== EXERCISE AIM ==
Copy nothing but the lines below running from the line containing "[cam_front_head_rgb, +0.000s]" through the line containing "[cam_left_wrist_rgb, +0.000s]", both end lines included.

(Dataset excerpts)
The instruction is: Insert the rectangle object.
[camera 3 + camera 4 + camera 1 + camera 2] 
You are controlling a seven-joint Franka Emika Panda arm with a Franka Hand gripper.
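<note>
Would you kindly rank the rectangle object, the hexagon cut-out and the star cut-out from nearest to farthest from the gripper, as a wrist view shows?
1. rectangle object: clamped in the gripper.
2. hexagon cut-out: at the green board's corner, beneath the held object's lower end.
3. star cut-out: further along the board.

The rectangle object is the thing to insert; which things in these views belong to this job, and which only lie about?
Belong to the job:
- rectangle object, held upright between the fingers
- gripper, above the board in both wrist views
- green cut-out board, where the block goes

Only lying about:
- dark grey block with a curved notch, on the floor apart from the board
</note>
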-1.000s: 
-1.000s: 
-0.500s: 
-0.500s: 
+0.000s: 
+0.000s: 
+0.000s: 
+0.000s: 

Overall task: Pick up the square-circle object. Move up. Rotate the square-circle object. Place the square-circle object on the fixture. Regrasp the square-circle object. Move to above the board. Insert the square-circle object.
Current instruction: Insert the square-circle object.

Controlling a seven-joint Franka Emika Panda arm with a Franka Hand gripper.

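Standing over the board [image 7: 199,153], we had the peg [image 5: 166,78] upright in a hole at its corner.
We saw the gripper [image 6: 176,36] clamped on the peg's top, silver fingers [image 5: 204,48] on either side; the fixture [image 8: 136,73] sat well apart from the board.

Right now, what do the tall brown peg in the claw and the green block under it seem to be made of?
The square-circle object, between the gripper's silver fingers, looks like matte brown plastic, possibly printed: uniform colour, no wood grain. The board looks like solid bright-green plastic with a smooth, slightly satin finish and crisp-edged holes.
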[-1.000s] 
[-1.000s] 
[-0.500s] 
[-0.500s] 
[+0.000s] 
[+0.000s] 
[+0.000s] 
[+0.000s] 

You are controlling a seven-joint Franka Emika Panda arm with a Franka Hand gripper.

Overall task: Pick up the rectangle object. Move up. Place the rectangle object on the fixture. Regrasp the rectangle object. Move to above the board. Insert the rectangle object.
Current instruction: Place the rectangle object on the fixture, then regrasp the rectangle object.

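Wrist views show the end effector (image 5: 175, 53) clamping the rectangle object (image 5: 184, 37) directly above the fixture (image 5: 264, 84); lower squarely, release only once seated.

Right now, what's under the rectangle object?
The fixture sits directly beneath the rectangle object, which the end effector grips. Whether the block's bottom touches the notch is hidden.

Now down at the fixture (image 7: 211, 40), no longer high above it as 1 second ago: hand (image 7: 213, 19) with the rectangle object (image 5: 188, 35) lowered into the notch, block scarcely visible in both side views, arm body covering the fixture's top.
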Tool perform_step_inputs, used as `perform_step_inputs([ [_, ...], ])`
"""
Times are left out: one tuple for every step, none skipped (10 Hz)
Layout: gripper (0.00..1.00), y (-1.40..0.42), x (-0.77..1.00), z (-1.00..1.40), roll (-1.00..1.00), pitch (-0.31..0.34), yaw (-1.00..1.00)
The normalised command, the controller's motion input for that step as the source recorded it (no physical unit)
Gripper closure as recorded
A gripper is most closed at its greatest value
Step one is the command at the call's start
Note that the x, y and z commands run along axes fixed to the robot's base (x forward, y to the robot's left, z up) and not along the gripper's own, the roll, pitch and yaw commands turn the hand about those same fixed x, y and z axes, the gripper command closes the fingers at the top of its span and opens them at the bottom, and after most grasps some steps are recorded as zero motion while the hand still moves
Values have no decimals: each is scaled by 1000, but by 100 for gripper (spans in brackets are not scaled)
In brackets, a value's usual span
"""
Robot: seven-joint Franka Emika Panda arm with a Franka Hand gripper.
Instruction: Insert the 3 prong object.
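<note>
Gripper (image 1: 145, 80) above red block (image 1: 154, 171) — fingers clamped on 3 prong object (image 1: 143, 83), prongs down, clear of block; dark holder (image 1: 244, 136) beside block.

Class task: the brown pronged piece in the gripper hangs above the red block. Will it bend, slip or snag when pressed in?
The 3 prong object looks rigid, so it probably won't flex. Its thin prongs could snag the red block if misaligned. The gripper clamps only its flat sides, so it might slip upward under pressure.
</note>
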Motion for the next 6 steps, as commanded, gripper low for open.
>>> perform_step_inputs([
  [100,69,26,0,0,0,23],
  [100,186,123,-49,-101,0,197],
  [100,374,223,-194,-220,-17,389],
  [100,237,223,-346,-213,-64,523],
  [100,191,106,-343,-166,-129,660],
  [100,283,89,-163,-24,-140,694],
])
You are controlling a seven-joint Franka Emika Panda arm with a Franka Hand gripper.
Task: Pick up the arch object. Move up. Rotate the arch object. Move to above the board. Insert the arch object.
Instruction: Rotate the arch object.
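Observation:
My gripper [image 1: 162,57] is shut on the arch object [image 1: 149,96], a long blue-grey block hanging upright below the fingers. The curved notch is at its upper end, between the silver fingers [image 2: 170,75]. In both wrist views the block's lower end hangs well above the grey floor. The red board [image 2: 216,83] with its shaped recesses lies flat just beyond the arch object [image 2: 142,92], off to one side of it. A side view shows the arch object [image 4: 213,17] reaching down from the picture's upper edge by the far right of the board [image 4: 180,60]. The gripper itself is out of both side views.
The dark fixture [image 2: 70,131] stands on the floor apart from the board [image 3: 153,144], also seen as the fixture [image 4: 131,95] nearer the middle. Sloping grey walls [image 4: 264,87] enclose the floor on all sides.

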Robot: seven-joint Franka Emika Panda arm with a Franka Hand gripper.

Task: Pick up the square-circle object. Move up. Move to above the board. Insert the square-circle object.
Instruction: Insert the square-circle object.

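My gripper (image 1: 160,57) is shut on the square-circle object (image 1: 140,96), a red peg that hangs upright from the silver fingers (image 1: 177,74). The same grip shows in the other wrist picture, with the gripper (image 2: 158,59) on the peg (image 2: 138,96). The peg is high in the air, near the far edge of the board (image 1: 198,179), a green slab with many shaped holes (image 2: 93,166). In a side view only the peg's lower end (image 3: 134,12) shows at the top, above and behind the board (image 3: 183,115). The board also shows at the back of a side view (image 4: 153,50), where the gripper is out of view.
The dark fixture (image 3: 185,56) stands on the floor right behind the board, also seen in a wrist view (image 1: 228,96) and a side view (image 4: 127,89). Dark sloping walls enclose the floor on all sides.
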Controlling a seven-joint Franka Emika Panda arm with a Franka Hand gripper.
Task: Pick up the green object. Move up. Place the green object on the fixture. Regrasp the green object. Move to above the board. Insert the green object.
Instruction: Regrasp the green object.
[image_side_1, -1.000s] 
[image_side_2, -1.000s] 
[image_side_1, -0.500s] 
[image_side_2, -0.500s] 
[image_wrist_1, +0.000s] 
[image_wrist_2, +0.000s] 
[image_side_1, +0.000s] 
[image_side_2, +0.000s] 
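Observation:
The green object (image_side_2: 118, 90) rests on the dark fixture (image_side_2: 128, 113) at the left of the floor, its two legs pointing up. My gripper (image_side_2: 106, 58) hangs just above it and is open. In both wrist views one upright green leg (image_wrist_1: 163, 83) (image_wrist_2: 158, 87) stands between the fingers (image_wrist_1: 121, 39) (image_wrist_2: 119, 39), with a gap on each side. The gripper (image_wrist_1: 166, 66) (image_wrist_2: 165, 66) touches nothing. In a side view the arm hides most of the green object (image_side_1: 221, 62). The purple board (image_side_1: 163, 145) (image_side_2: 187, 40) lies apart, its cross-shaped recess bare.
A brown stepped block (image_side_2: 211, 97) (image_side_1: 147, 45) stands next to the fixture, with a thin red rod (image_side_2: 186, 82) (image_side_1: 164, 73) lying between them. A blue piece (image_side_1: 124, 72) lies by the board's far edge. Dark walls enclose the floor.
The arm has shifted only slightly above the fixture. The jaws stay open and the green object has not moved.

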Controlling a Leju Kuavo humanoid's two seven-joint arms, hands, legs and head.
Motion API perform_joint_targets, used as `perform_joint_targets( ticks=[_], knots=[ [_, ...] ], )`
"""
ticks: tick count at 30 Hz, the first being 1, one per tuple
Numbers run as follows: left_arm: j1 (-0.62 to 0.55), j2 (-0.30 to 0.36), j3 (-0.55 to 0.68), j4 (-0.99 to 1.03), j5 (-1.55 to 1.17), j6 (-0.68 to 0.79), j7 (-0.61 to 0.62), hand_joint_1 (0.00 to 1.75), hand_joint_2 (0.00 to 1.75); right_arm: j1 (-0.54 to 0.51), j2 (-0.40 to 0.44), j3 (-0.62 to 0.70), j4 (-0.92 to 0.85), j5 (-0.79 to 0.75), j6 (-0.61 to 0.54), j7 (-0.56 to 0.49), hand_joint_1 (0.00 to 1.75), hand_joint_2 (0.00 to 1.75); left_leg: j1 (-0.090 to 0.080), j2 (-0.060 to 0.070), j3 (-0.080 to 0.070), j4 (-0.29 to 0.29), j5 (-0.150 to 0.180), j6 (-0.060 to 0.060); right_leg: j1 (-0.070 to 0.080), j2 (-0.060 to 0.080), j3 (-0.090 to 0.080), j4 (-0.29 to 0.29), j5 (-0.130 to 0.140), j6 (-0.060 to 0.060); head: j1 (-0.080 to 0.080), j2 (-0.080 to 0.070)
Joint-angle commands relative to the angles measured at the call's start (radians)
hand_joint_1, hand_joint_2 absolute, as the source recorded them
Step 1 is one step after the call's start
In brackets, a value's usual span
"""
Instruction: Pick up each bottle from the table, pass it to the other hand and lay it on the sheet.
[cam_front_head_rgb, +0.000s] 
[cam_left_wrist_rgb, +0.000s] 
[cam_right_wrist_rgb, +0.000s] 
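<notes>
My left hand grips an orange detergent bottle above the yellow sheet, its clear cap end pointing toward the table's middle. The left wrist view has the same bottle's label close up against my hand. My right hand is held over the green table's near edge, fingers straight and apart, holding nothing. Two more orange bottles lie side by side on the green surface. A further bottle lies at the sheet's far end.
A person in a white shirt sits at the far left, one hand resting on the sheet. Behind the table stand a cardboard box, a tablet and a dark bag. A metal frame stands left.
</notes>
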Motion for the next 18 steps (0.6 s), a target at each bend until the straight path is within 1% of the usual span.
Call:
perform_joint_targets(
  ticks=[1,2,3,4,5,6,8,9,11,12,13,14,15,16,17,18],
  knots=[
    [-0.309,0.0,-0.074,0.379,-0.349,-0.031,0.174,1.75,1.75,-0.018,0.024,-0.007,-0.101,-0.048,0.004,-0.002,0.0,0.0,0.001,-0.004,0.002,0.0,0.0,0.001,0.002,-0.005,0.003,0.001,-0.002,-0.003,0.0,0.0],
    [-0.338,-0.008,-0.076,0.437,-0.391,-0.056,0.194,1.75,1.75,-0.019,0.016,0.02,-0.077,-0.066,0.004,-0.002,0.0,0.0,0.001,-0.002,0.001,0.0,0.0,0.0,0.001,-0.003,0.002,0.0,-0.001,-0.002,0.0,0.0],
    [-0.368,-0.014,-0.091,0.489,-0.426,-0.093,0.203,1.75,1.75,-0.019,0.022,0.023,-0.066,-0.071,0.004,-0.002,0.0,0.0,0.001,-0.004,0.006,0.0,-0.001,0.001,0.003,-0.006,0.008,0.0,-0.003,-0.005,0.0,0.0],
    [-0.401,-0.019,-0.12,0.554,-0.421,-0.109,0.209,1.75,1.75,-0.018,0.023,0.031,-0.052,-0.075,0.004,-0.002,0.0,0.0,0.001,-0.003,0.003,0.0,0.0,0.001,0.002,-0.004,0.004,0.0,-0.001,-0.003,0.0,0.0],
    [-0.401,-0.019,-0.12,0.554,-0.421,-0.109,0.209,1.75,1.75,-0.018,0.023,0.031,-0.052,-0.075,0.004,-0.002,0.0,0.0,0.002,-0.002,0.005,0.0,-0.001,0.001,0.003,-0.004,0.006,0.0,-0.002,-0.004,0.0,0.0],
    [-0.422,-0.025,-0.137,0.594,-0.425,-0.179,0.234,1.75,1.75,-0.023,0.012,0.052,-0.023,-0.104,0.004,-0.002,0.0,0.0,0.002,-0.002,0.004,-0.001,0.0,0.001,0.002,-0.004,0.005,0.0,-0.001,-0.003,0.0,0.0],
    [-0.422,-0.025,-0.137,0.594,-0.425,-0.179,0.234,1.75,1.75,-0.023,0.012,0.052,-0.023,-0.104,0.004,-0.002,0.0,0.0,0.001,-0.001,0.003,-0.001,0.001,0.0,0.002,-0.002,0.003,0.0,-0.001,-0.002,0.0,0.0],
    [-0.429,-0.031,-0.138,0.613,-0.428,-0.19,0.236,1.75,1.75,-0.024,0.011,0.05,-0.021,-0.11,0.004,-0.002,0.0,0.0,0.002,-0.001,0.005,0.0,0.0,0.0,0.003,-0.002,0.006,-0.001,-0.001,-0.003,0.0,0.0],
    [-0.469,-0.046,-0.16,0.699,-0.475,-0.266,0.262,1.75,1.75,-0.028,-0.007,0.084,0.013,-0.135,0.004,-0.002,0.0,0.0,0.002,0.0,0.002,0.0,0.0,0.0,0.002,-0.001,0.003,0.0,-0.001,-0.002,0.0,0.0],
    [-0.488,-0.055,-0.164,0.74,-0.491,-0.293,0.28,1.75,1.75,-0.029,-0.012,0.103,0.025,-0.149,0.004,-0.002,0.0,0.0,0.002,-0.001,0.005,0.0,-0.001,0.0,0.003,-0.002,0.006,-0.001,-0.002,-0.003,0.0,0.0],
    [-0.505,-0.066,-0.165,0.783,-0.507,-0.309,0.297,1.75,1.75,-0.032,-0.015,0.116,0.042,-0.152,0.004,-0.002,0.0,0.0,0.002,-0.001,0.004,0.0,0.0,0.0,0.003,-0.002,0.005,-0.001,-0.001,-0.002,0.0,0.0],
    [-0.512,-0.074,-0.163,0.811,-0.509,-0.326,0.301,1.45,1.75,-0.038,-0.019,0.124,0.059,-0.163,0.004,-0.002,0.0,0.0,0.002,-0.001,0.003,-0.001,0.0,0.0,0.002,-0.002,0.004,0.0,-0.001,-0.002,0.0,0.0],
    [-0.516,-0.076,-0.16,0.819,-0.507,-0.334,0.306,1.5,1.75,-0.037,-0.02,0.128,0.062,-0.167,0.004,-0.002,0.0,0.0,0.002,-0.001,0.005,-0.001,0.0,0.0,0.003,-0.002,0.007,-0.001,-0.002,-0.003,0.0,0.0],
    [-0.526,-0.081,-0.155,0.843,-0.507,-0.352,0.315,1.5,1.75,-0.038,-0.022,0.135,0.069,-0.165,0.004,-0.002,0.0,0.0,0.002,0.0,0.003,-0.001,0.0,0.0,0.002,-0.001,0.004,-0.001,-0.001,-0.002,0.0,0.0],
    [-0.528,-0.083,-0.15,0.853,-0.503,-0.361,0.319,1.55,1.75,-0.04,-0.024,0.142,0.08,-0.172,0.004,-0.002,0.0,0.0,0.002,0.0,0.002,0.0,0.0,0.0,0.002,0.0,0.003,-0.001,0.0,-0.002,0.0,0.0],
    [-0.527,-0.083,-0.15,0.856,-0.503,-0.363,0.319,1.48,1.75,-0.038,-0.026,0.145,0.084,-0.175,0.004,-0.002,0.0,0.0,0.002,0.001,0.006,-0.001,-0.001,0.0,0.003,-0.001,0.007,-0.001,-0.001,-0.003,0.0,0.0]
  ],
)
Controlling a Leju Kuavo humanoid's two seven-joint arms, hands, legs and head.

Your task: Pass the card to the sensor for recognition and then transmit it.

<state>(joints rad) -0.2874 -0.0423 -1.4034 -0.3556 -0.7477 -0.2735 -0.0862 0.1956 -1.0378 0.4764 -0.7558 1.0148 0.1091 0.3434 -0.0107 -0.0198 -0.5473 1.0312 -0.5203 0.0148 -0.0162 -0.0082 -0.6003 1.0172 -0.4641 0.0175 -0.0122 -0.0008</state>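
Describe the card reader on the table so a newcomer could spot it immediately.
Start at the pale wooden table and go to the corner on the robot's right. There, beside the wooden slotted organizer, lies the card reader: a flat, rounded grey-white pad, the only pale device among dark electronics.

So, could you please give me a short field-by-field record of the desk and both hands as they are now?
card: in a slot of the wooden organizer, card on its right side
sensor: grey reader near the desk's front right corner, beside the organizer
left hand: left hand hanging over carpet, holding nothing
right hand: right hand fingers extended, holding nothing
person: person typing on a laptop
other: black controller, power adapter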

== REPLY TO THE EXERCISE ==
[cam_front_head_rgb, +0.000s] 
[cam_left_wrist_rgb, +0.000s] 

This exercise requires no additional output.